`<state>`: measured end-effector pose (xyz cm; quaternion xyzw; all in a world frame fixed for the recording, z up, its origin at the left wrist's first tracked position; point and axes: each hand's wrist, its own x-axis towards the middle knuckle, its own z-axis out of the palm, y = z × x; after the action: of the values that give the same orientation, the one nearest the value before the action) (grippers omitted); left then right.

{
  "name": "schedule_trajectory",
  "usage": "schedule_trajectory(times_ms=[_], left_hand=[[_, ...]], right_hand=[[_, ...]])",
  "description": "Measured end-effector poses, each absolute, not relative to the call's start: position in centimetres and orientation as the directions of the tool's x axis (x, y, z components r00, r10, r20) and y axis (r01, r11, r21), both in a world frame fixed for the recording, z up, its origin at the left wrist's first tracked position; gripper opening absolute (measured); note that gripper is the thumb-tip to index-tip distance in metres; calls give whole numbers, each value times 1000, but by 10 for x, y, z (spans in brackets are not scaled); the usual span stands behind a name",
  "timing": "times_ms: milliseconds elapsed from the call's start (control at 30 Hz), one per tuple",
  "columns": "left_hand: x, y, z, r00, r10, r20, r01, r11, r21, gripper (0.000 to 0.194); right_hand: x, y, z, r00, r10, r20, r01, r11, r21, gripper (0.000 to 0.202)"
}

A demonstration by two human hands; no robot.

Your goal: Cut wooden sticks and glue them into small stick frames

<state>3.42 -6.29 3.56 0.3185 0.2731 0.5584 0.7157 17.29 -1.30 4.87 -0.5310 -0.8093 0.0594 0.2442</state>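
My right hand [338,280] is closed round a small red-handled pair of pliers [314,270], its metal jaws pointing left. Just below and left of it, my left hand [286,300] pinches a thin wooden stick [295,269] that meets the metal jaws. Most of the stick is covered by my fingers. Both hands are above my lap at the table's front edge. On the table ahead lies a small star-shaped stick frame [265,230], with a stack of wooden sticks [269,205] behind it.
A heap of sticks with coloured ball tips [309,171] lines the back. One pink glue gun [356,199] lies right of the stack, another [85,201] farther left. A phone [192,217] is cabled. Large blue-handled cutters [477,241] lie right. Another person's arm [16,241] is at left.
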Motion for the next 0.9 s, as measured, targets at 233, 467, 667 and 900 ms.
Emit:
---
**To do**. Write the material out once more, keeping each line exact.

**Solution to the problem**.
`<state>`: measured end-effector pose (xyz cm; quaternion xyzw; all in a world frame fixed for the recording, z up, its origin at the left wrist's first tracked position; point and axes: each hand's wrist, its own x-axis towards the middle knuckle, its own z-axis out of the palm, y = z × x; after the action: of the values that give the same orientation, the one nearest the value before the action) (grippers omitted); left then right.

{
  "name": "schedule_trajectory",
  "usage": "schedule_trajectory(times_ms=[_], left_hand=[[_, ...]], right_hand=[[_, ...]])",
  "description": "Measured end-effector poses, each absolute, not relative to the call's start: position in centimetres and orientation as the directions of the tool's x axis (x, y, z components r00, r10, r20) and y axis (r01, r11, r21), both in a world frame fixed for the recording, z up, its origin at the left wrist's first tracked position; gripper opening absolute (measured); note that gripper is the thumb-tip to index-tip distance in metres; calls give whole numbers, each value times 1000, but by 10 for x, y, z (spans in brackets are not scaled); the usual span stands behind a name",
  "timing": "times_ms: milliseconds elapsed from the call's start (control at 30 Hz), one per tuple",
  "columns": "left_hand: x, y, z, r00, r10, r20, r01, r11, r21, gripper (0.000 to 0.194); right_hand: x, y, z, r00, r10, r20, r01, r11, r21, gripper (0.000 to 0.202)"
}

A demonstration by two human hands; no robot.

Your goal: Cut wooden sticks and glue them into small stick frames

<state>3.42 -6.29 3.56 0.3185 0.2731 0.5584 0.7157 17.29 -1.30 4.87 -0.5310 -0.8093 0.0594 0.2442</state>
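My right hand [338,280] is closed round a small red-handled pair of pliers [314,270], its metal jaws pointing left. Just below and left of it, my left hand [286,300] pinches a thin wooden stick [295,269] that meets the metal jaws. Most of the stick is covered by my fingers. Both hands are above my lap at the table's front edge. On the table ahead lies a small star-shaped stick frame [265,230], with a stack of wooden sticks [269,205] behind it.
A heap of sticks with coloured ball tips [309,171] lines the back. One pink glue gun [356,199] lies right of the stack, another [85,201] farther left. A phone [192,217] is cabled. Large blue-handled cutters [477,241] lie right. Another person's arm [16,241] is at left.
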Motion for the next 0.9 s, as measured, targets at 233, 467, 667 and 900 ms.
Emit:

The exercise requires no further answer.